American Insurance v. Bureau of Workers' Compensation

616 N.E.2d 979, 84 Ohio App. 3d 288, 1992 Ohio App. LEXIS 6426
CourtOhio Court of Appeals
DecidedDecember 17, 1992
DocketNo. 92AP-628.
StatusPublished
Cited by3 cases

This text of 616 N.E.2d 979 (American Insurance v. Bureau of Workers' Compensation) is published on Counsel Stack Legal Research, covering Ohio Court of Appeals primary law. Counsel Stack provides free access to over 12 million legal documents including statutes, case law, regulations, and constitutions.

Bluebook
American Insurance v. Bureau of Workers' Compensation, 616 N.E.2d 979, 84 Ohio App. 3d 288, 1992 Ohio App. LEXIS 6426 (Ohio Ct. App. 1992).

Opinion

Petree, Judge.

This is an appeal from a judgment of the Franklin County Court of Common Pleas, which granted summary judgment to defendants, the Bureau of Workers’ Compensation and the Industrial Commission of Ohio (referred to collectively here as “the commission”). Plaintiff, American Insurance Company (“American”), appeals and assigns the following error for review:

“Did the trial court err, as a matter of law, in granting the defendantsappellees the Bureau of Workers’ Compensation and the Industrial Commission of Ohio’s motion for summary judgment and overruling plaintiff-appellant The American Insurance Company’s cross-motion for summary judgment?”

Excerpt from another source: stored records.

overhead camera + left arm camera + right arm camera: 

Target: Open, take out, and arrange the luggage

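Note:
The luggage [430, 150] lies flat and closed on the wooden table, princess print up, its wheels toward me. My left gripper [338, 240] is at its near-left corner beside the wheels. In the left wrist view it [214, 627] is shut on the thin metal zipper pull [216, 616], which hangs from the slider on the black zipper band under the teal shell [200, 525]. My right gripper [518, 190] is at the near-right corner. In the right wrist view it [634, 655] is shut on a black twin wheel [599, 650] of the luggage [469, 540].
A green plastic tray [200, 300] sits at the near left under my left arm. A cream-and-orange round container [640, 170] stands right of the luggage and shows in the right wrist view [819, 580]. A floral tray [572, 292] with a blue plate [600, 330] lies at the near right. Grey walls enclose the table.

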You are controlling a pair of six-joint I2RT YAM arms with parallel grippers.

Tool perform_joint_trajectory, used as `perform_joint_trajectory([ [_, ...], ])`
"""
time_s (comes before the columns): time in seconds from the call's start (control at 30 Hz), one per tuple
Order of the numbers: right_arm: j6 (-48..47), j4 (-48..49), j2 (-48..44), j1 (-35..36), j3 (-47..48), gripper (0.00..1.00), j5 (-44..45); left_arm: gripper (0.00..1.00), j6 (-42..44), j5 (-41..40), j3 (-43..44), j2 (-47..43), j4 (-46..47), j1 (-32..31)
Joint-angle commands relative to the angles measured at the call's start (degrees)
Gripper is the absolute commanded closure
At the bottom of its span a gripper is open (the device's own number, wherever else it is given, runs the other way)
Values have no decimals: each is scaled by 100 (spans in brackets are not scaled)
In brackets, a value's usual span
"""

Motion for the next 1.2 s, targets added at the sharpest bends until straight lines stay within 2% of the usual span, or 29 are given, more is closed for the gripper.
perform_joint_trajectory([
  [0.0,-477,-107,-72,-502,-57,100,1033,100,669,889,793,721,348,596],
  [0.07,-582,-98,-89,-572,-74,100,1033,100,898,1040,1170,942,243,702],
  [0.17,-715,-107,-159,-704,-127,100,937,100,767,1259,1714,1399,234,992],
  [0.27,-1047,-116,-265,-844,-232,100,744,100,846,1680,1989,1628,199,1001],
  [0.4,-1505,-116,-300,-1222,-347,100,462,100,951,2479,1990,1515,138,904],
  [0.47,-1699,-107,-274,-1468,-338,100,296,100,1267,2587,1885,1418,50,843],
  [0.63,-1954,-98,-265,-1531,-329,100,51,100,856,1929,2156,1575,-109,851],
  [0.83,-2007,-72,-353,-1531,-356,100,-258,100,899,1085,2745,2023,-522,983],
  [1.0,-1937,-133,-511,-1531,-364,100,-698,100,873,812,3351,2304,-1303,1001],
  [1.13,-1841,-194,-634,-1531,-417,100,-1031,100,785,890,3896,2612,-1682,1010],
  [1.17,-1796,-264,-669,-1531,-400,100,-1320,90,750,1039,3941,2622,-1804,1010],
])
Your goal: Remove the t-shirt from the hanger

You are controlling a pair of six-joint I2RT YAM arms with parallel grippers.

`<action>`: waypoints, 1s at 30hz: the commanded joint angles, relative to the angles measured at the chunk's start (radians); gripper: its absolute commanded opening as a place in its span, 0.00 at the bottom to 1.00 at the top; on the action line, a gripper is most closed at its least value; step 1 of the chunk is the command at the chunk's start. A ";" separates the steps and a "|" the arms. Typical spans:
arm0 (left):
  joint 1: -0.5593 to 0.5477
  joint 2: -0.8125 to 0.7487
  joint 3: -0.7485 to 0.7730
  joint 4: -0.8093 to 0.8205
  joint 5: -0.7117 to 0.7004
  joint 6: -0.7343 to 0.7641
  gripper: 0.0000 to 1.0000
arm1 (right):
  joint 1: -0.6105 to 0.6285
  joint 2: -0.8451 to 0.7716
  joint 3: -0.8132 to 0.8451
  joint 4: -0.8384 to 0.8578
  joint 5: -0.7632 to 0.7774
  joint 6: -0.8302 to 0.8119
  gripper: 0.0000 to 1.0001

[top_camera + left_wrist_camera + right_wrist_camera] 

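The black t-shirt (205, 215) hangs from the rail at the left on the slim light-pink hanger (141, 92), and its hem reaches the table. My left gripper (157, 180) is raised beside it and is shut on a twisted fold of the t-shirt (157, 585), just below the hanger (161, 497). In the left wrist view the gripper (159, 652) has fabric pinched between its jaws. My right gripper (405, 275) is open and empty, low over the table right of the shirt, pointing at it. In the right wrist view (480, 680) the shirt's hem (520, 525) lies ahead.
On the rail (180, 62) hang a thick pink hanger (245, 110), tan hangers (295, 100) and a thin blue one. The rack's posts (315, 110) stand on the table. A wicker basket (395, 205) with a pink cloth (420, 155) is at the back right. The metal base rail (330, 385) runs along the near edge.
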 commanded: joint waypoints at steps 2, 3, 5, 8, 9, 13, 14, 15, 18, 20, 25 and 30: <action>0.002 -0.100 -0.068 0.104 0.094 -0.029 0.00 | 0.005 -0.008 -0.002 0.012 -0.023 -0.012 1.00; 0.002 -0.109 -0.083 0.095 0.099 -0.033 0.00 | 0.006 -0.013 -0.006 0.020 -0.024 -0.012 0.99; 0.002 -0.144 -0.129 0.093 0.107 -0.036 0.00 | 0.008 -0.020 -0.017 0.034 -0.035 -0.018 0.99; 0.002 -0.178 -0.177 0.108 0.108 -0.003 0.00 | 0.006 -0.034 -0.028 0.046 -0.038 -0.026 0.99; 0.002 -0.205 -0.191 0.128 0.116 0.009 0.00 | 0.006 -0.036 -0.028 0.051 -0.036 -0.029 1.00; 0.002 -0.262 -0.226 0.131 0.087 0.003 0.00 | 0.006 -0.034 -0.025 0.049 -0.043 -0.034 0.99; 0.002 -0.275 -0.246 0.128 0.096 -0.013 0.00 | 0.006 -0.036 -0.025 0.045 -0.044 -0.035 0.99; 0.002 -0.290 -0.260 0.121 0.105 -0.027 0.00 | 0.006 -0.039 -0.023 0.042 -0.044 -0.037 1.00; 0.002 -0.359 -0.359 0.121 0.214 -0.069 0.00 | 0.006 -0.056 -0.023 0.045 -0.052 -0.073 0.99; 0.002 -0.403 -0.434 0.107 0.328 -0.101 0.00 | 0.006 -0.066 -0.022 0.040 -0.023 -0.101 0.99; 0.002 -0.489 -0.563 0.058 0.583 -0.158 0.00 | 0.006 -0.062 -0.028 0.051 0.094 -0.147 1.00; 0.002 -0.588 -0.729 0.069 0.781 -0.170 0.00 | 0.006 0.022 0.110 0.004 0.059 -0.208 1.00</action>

The instant declaratory judgment action is the second appeal brought to this court arising from the bankruptcy of Wilson Freight Company (“Wilson Freight”), which at one time was a self-insured employer under the Ohio workers’ compensation laws. In the first appeal, which this court decided in Am. Ins. Co. v. Ohio Bur. of Workers’ Comp. (1991), 62 Ohio App.3d 921, 577 N.E.2d 756, this court considered the issue of whether American, as surety bond company for Wilson Freight’s workers’ compensation obligations, could accede to the rights of Wilson Freight in the proceeds of an excess indemnity insurance policy that covered these obligations as well. This court held that, while equitable subrogation usually allows the surety to step into the shoes of the creditor which the *290 surety paid, in this instance the surety could step into the shoes of its principal, Wilson Freight, and acquire its rights and remedies, so long as those rights and remedies were closely related to the guaranteed debt. Hence, to avoid unjust enrichment, this court allowed American to exercise Wilson Freight’s right to indemnification under the excess insurance policy.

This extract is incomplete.